# [WORK ITEM]
Each entry is to be printed again word for word.
---------- GIVEN DATA ----------
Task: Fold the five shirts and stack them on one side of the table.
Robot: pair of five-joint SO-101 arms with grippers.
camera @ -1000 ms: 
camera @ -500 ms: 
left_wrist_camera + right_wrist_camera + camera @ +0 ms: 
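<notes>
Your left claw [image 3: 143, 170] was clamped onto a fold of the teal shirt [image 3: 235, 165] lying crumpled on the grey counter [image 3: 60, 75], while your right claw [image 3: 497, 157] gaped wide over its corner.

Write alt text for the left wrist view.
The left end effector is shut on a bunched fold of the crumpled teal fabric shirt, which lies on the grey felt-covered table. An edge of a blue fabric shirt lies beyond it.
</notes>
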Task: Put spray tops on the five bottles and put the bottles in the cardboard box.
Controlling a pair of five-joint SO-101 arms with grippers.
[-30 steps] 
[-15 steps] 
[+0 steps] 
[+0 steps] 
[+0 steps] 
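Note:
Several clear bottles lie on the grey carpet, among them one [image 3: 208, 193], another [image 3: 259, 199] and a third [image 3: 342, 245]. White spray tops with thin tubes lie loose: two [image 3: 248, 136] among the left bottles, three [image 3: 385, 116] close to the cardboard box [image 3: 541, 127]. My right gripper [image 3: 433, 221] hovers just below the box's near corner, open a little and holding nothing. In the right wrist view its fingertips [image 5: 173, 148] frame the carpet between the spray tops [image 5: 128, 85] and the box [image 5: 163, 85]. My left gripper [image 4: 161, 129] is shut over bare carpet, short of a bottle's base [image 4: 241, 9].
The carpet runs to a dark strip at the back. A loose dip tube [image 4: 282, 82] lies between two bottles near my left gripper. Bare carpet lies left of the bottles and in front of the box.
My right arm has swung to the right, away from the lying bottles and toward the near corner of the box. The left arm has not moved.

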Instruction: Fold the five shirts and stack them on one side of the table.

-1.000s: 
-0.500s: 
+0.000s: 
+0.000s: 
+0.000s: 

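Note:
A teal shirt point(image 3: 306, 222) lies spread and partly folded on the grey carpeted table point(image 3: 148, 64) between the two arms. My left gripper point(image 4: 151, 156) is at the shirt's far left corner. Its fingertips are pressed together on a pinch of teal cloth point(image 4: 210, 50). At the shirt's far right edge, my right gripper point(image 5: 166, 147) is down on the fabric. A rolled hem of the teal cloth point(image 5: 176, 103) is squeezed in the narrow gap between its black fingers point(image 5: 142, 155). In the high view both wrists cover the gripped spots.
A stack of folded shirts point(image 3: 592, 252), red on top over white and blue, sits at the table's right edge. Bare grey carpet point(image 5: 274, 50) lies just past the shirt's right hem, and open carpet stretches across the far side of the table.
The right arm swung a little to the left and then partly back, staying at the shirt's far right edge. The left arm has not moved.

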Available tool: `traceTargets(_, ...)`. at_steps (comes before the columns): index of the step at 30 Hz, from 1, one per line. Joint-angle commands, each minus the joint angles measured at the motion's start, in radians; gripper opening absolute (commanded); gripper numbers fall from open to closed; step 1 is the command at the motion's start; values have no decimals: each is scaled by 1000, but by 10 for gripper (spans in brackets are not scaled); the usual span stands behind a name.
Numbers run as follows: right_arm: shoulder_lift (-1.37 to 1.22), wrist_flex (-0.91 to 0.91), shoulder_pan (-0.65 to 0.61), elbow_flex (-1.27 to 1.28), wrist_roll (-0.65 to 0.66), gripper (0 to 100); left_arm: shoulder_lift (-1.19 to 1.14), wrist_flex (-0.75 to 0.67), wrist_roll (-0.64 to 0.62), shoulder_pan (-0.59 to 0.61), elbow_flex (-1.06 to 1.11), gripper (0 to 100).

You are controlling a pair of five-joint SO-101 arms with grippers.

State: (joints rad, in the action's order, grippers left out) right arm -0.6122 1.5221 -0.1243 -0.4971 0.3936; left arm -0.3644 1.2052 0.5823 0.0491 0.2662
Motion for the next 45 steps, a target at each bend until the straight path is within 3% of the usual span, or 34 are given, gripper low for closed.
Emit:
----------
# [ANSWER SECTION]
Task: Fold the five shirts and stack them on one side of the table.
Robot: pair of five-joint SO-101 arms with grippers.
camera @ -1000 ms: 
camera @ -500 ms: 
left_wrist_camera + right_wrist_camera + camera @ +0 ms: 
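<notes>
Your left claw [image 3: 143, 170] was clamped onto a fold of the teal shirt [image 3: 235, 165] lying crumpled on the grey counter [image 3: 60, 75], while your right claw [image 3: 497, 157] gaped wide over its corner.

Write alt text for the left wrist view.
The left end effector is shut on a bunched fold of the crumpled teal fabric shirt, which lies on the grey felt-covered table. An edge of a blue fabric shirt lies beyond it.
</notes>
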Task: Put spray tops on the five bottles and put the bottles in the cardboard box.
Controlling a pair of five-joint SO-101 arms with grippers.
[-30 steps] 
[-15 steps] 
[+0 steps] 
[+0 steps] 
[+0 steps] 
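Note:
Several clear bottles lie on the grey carpet, among them one [image 3: 208, 193], another [image 3: 259, 199] and a third [image 3: 342, 245]. White spray tops with thin tubes lie loose: two [image 3: 248, 136] among the left bottles, three [image 3: 385, 116] close to the cardboard box [image 3: 541, 127]. My right gripper [image 3: 433, 221] hovers just below the box's near corner, open a little and holding nothing. In the right wrist view its fingertips [image 5: 173, 148] frame the carpet between the spray tops [image 5: 128, 85] and the box [image 5: 163, 85]. My left gripper [image 4: 161, 129] is shut over bare carpet, short of a bottle's base [image 4: 241, 9].
The carpet runs to a dark strip at the back. A loose dip tube [image 4: 282, 82] lies between two bottles near my left gripper. Bare carpet lies left of the bottles and in front of the box.
My right arm has swung to the right, away from the lying bottles and toward the near corner of the box. The left arm has not moved.
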
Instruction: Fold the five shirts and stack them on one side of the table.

-1.000s: 
-0.500s: 
+0.000s: 
+0.000s: 
+0.000s: 

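Note:
A teal shirt point(image 3: 306, 222) lies spread and partly folded on the grey carpeted table point(image 3: 148, 64) between the two arms. My left gripper point(image 4: 151, 156) is at the shirt's far left corner. Its fingertips are pressed together on a pinch of teal cloth point(image 4: 210, 50). At the shirt's far right edge, my right gripper point(image 5: 166, 147) is down on the fabric. A rolled hem of the teal cloth point(image 5: 176, 103) is squeezed in the narrow gap between its black fingers point(image 5: 142, 155). In the high view both wrists cover the gripped spots.
A stack of folded shirts point(image 3: 592, 252), red on top over white and blue, sits at the table's right edge. Bare grey carpet point(image 5: 274, 50) lies just past the shirt's right hem, and open carpet stretches across the far side of the table.
The right arm swung a little to the left and then partly back, staying at the shirt's far right edge. The left arm has not moved.
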
Available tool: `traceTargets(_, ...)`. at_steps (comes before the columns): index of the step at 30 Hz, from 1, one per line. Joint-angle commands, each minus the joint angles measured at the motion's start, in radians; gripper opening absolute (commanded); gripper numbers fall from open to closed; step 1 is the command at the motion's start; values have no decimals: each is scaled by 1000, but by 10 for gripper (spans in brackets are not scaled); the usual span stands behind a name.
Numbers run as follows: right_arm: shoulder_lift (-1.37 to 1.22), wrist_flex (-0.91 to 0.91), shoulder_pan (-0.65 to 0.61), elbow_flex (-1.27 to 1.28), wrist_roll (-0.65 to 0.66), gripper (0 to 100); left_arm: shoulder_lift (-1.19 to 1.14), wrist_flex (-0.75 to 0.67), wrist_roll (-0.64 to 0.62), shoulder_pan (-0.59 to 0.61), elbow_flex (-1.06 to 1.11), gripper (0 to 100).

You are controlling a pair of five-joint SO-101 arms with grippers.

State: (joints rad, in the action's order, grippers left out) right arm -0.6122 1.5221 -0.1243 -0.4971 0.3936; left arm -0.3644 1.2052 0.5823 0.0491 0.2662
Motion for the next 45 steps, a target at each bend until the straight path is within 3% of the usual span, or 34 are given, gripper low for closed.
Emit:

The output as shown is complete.